RED WING, Minn. — Expecting parents Holly and Ryan Nardinger attended a class on labor and delivery Thursday night, Jan. 3, in Red Wing. What they didn’t expect was how soon the material would come in handy.
By the next morning, the Lake City couple had to drive back to Red Wing to give birth to their daughter, eight weeks ahead of schedule.
Clara Louise Nardinger — the first newborn of 2019 at Mayo Clinic Health System in Red Wing — came so early that a specialist was paged at Mayo Clinic in Rochester to help. That’s when nurses wheeled in a computer screen.
“They brought in the screen and were hooking it up, and I said, ‘What’s that for?’” Holly Nardinger said of the whirlwind delivery.
On the monitor was the face of Dr. William Carey, who had called in remotely from Rochester through a teleneonatology system. With cameras and a microphone, Carey was able to communicate with medical staff in Red Wing and reassure the Nardingers that they were in good hands.
The concern was that baby Clara’s lungs were not yet fully developed. Holly Nardinger said the doctor explained the procedures for premature babies and told her Clara would be flown by helicopter to the newborn intensive care unit in Rochester.
“That was nice to have that information beforehand,” she said.
The Nardingers brought Clara home Jan. 26. They said she is eating well and starting to grow — from 4 pounds, 4.4 ounces and 16.5 inches long at birth to more than 6 pounds and 19.5 inches long at a checkup Feb. 19 in Red Wing.
The checkup included another surprise for first-time parents: a video call from Dr. Carey.
“We trust the Mayo Clinic Health System providers to identify when they think they need assistance,” Carey said from his office in Rochester. “And we’re happy to provide that assistance whenever it is they call.”
After the call comes in, a doctor is paged that an emergency teleneonatology appointment is needed, he explained. Then the provider needs to get in front of a computer, whether it’s a desktop at work, a laptop at home or a mobile device.
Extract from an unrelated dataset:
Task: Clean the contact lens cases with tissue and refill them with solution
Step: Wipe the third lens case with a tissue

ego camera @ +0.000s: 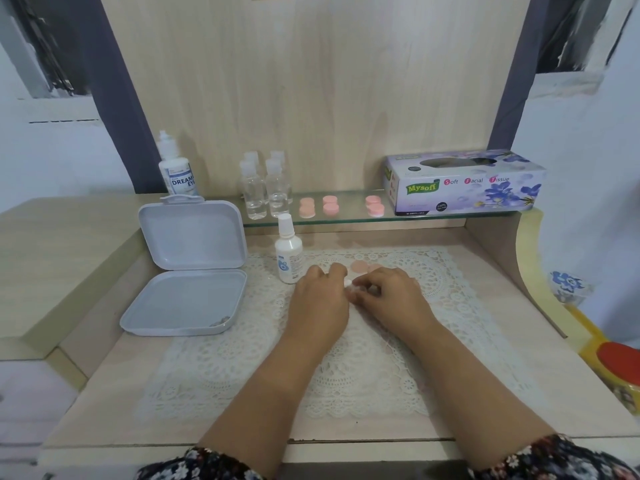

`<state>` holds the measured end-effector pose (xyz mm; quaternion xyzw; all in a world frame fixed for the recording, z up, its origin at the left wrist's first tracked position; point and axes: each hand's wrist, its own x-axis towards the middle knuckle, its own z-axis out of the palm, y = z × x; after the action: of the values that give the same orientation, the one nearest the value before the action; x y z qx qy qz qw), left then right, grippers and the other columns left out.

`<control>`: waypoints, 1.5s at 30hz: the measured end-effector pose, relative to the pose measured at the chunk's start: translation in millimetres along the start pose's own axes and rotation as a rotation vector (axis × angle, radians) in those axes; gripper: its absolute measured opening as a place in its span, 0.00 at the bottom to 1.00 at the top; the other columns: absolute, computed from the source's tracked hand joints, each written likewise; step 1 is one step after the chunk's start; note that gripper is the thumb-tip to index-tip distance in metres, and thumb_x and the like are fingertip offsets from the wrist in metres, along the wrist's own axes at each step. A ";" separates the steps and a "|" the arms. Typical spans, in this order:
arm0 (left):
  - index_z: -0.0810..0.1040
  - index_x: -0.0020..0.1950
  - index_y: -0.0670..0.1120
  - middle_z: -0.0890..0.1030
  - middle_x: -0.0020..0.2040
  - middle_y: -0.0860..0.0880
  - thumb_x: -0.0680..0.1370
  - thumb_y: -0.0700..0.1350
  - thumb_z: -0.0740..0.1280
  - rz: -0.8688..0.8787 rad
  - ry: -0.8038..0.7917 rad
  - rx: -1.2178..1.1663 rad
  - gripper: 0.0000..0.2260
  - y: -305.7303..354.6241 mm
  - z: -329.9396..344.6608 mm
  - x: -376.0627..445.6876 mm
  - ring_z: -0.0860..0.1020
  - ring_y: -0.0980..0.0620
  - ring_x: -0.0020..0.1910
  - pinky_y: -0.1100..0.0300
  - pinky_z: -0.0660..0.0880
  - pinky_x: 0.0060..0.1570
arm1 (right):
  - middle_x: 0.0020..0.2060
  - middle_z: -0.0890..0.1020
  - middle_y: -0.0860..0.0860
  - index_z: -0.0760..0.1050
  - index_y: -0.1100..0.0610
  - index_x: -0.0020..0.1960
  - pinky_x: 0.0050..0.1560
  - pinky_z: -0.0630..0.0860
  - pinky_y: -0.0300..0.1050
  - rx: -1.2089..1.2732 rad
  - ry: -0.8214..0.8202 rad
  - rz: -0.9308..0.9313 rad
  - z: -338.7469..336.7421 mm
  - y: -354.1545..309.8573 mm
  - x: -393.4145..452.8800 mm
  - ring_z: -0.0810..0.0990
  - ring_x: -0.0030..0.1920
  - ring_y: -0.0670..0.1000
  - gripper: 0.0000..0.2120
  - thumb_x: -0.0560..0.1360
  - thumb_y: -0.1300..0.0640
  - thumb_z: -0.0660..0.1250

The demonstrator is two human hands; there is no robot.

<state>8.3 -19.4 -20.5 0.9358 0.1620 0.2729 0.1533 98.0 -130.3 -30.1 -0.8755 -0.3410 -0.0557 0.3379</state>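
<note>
Centre of frame: the left hand (320,299) and right hand (389,297) meet over a lace mat (242,368), fingers curled round a small pale object (349,285), largely hidden. A pink cap (360,267) lies just behind. A small solution bottle (288,254) stands left of them; an open grey box (188,268) lies further left. Upper shelf: pink lens cases (341,206), clear bottles (265,188), tissue box (464,183).
</note>
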 end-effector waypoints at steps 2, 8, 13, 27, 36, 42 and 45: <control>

“Even if I’m out in public on a cellular network, it’s still a protected, private connection,” Carey said. “The technology is just fantastic.”
Mayo Clinic launched its teleneonatology program in 2013. Since then there have been more than 300 remote consultations across the upper Midwest. The program was brought to Red Wing in August 2014, where it has been used several dozen times, according to a Mayo Clinic Health System spokeswoman.
The use of telecommunications technology to diagnose and treat patients is a growing trend in Minnesota. The number of telemedicine visits in the state jumped from 11,113 in 2010 to 86,238 in 2015, according to a recent Minnesota Department of Health and University of Minnesota School of Public Health study.
Telemedicine was more commonly used by patients in greater Minnesota for provider-initiated visits, including consultations with specialists, according to the study.
“This research shows that telemedicine may be emerging as an option to overcome some of the geographical barriers of accessing specialty care in greater Minnesota, particularly in the area of mental health,” Commissioner of Health Jan Malcolm said in a news release.
He said the study underscores the importance of investing in health care workers and technology, as well as broadband Internet access around the state.